Task objective
The answer must be an exact copy of the records, with every picture left out.

Record excerpts
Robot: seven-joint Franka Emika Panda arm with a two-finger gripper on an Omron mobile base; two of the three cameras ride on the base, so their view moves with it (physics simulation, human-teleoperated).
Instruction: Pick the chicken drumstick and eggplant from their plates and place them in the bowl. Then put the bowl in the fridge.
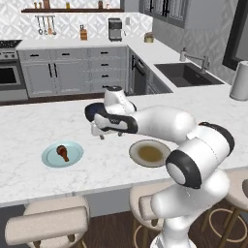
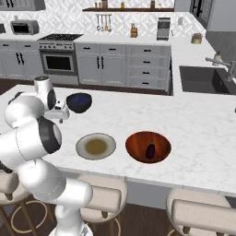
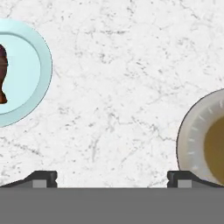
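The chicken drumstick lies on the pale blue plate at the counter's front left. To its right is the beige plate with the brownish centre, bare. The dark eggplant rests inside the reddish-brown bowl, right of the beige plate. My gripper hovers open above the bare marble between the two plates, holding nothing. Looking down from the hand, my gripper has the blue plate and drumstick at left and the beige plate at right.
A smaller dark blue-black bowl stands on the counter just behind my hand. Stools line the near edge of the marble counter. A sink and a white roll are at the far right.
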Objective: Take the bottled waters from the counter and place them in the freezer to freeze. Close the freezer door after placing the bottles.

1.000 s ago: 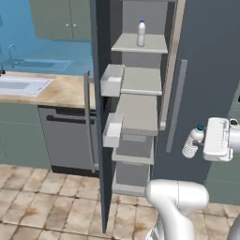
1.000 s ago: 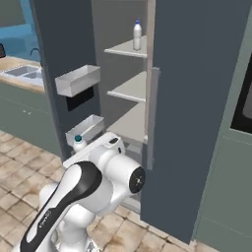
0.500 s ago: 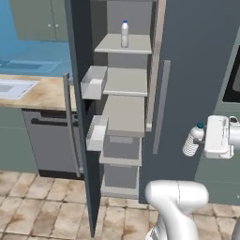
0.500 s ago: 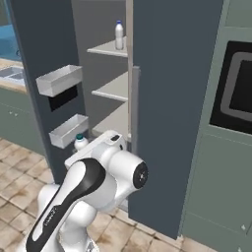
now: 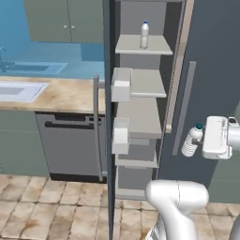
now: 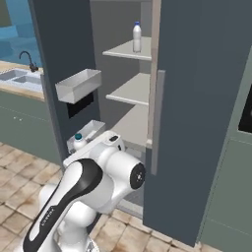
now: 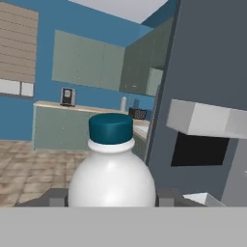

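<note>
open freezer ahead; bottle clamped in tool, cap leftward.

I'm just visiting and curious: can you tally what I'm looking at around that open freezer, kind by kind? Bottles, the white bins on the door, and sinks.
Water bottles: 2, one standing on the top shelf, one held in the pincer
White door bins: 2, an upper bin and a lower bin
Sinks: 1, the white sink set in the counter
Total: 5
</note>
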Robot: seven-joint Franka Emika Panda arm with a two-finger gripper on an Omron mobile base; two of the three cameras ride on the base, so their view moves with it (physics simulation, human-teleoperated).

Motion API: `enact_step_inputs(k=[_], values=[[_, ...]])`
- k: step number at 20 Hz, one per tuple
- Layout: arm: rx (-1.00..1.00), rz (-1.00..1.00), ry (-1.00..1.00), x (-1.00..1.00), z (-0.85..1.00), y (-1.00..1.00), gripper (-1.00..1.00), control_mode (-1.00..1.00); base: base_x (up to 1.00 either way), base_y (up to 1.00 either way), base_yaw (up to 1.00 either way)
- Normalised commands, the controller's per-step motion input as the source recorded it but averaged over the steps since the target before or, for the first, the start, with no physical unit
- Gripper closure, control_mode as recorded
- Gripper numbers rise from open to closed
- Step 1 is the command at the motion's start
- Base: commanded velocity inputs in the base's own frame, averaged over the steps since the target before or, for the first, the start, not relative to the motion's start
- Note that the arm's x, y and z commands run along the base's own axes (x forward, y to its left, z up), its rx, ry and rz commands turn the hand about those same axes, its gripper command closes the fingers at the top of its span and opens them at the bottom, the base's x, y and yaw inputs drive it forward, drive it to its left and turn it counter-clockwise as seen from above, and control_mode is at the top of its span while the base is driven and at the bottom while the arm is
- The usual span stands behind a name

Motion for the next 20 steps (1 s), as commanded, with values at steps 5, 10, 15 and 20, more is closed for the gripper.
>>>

Solution for this problem
Robot: seven-joint Franka Emika Panda arm with a two-finger gripper on an Omron mobile base; two of the three cameras ride on the base, so their view moves with it (physics simulation, human-teleoperated).
Instruction: Pick the chicken drumstick and eggplant from their plates and place them in the bowl. Then put the bowl in the fridge.
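The chicken drumstick lies on the pale blue plate at the counter's front left. To its right is the beige plate with the brownish centre, bare. The dark eggplant rests inside the reddish-brown bowl, right of the beige plate. My gripper hovers open above the bare marble between the two plates, holding nothing. Looking down from the hand, my gripper has the blue plate and drumstick at left and the beige plate at right.
A smaller dark blue-black bowl stands on the counter just behind my hand. Stools line the near edge of the marble counter. A sink and a white roll are at the far right.
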Objective: Take the bottled waters from the counter and place them in the freezer to freeze. Close the freezer door after placing the bottles.

1.000 s ago: 
1.000 s ago: 
0.500 s ago: 
0.500 s ago: 
now: 
now: 
now: 

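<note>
open freezer ahead; bottle clamped in tool, cap leftward.

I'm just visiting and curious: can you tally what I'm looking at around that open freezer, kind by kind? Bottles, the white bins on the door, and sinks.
Water bottles: 2, one standing on the top shelf, one held in the pincer
White door bins: 2, an upper bin and a lower bin
Sinks: 1, the white sink set in the counter
Total: 5
</note>
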Robot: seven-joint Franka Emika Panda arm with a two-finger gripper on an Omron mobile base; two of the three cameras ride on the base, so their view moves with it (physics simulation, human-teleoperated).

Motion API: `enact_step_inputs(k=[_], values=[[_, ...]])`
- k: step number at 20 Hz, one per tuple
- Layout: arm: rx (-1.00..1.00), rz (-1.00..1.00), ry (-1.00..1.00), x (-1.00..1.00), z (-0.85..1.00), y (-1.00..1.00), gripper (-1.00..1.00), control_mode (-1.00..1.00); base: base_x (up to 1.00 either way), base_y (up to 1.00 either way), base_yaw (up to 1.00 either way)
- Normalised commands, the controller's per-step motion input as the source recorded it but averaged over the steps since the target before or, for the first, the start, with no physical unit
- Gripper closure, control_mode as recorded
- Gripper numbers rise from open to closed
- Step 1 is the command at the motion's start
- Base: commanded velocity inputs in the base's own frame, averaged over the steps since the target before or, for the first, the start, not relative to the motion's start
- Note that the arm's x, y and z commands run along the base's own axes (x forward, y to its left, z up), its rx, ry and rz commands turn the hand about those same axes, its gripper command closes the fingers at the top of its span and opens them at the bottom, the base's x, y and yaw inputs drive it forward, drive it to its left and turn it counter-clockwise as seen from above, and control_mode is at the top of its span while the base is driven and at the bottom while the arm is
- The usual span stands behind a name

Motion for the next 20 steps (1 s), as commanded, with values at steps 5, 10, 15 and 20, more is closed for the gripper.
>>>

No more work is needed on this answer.